Again, this book is not about the right to die; it's really about the need for people to relinquish control and to accept God's will in their lives--and the act of dying is a place that even the most stubborn control freak is most compelled to acquiese control if all other events in their life prior have failed to convince them of their own limits. If I have a reason for giving this only 3 stars, it's because Peck takes us around the block and over hill and dale (setting up key terms and explaining his assumptions) before getting to his major claim.
So discussing euthanasia is actually Peck's means and not his end, but he does spend some time (although maybe only 20% of the text) talking about the topic of euthanasia directly or just slightly askew. He calls for a careful balance between prolonging the dying process long enough to encounter God but keeping it free from unnecessary suffering caused either by 1) too much medical intervention when the body wants to die and 2) too little administration of drugs that can help the body and soul relinquish and accept death that is absolutely imminant.
Now to explain how he spends more than 200 pages getting to this point and why 80% of the book seems so tangential to euthanasia.
Peck's book examines the patch of real estate that at first seems to exist among these three tensions: the trajectory of the body towards decay and death; the power of the medical community to use drugs, surgery and machines to sustain life; and the individual's (or family's) will to choose how to act in response.
He then does a TON of work to establish some of his premises about the psyche before foregrounding a fourth tension: the will of God in determinine when and how we die.

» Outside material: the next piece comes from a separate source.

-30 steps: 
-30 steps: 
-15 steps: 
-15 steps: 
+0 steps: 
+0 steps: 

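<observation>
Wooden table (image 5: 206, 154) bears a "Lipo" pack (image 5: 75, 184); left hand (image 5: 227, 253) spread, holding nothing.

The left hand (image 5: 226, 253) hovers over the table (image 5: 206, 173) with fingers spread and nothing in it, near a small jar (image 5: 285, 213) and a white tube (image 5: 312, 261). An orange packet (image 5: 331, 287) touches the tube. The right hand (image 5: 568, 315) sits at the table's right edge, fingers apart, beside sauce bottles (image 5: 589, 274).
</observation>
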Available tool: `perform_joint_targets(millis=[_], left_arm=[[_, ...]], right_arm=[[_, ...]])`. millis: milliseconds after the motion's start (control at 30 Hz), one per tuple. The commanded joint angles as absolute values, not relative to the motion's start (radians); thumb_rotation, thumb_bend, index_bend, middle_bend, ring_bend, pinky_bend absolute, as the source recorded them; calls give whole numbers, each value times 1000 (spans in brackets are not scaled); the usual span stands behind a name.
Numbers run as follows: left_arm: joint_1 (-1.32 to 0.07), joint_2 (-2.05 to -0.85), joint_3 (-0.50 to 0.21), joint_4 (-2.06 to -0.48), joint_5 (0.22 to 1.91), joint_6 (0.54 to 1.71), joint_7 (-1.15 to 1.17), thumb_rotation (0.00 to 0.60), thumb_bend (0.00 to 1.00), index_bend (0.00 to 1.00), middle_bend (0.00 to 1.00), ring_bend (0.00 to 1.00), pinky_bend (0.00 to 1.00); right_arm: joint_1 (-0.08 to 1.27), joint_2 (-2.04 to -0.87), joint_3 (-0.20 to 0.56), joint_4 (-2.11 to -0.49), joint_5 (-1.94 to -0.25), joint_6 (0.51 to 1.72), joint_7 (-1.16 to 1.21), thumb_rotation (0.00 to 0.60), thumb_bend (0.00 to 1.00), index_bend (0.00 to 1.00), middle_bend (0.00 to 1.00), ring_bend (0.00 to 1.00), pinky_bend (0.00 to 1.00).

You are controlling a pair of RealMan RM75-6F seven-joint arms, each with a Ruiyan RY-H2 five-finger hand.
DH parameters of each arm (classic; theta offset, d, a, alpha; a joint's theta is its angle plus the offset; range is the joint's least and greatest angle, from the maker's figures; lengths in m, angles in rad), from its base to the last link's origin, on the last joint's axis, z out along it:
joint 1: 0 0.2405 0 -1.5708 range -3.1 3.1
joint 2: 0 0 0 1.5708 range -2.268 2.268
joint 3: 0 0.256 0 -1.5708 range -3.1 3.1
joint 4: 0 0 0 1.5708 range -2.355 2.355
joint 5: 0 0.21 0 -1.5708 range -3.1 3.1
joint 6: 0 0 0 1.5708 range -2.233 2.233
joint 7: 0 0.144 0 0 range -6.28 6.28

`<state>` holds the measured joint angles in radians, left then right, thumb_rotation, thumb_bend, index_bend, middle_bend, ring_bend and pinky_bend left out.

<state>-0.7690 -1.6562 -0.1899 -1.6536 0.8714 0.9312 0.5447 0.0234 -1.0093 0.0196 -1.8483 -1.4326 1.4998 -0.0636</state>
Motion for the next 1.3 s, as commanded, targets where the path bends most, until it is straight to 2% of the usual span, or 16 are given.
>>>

This I found to be the most interesting and unique aspect of the book, and I was hoping for more case studies / narrative detail of individuals wrestling between those four forces: the body, the medicine, the individual's will and God's will. However, he ends more with a call to action: "People, think about God more in the debates about end of life!" asks Peck. I agree. But I would have better enjoyed him leading by example.
Nevertheless, it asks some good questions and describes the issues in pretty good detail. I prefer some chapters over others, so let me break it down for those who are interested in how he sets up his argument (which goes on a walk around the block in the middle, IMHO).
Ch 1: Pulling the Plug: an overview of the events and challenges of end-of-life.
Ch 2: Physical Pain: This was informative to me, since I am not a medical professional, and I have not been close to anyone in the dying process.
Ch 3: Emotional Pain: Here he used many examples from his psychiatric practice, including those who suffer from depression, bipolar disorder, and schizophrenia.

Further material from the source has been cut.